Jeddy and Kingfisher went into the ice cream van tithed from DanTheMan, as Dan got in his truck and his hands spiels and Ramon entered the third truck. As they drove towards the compound in their vans they see several more of those black cars driving around the city. They all assumed that they were on the lookout for DanTheMan. A few minutes later the Banditos reach the Godfather's compound to find that the Godfather was giving a speech to his remaining men in the front. "That DanTheMan crossed the wrong Crew!" he shouted as salt seeped out of his suit "Find him and kill him, and the rest should fall in line!" The Banditos park their vans off to the side inconspicuously, and wait for the next few cars to head out. As the hitmen pass the ice-cream vans and continue off into the distance, DanTheMan, Jeddy, Kingfisher, Ramon and spiels jump out of the back of their vans and rush to the gate. The Godfather had already re-entered into the building. The Banditos come up to the outside wall and break open a window each and jump inside, a few gunshots were fired that could be heard outside, and then a long silence. The Banditos moved up the stairs and found the Godfather sitting in his office.

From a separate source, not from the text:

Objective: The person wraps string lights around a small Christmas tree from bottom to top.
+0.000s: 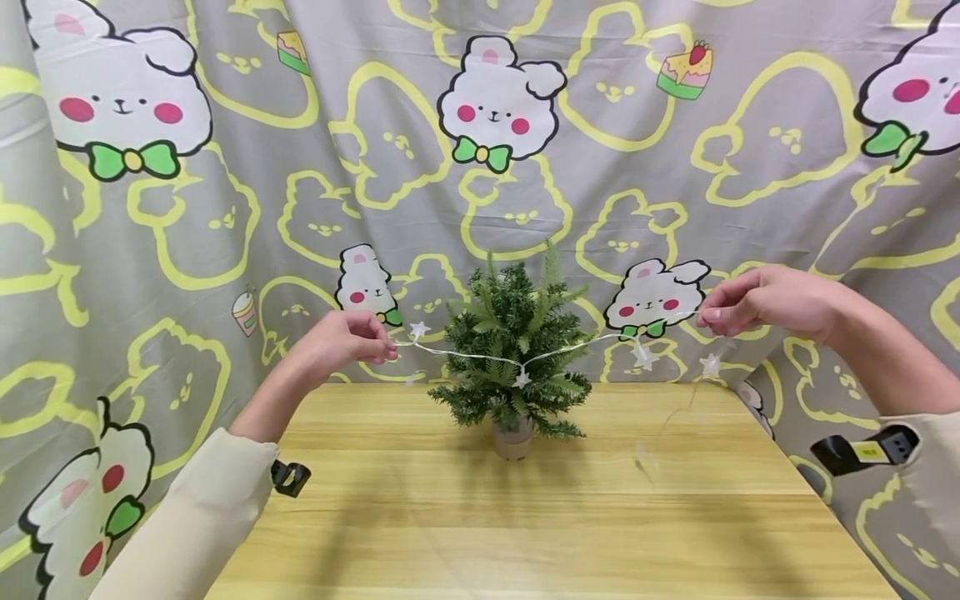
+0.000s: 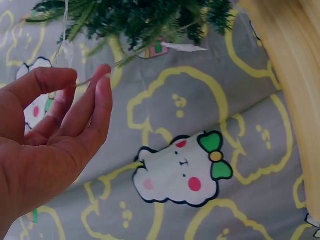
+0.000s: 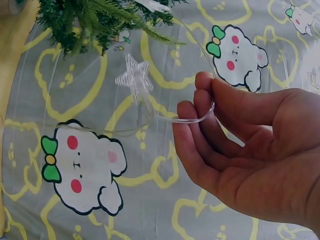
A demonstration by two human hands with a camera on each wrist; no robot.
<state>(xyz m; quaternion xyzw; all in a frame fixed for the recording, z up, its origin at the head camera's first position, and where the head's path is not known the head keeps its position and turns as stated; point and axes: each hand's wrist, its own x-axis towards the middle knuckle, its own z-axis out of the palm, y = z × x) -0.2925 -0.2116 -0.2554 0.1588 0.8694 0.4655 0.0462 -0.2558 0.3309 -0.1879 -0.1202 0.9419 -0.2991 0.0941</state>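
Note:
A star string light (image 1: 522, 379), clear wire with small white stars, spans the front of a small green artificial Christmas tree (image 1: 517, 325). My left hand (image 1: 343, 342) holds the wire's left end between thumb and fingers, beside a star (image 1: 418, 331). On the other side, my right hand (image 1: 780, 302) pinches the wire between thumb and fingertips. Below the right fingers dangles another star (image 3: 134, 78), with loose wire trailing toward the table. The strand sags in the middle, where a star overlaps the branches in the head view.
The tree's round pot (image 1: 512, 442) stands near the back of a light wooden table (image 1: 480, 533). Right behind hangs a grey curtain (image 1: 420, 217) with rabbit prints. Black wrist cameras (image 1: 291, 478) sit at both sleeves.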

"Well, well, well." said the Godfather, trying to plug the salt leak "You mad, bro?" 

"Nobody fucks with me, cunto! I'll shoot you and then we can do whatever the fuck we want!"

Dan raises his gun and points it at the Godfather, and before another word was said he pulls the trigger, "Click." goes the gun. Dan tries again, "Click." "Click." the Godfather's eyes come to a realization at what happens "You didn't load your gun? FUCKING HAHAHAHA!" as he runs past Dan pushing him to the ground and heads out of the office.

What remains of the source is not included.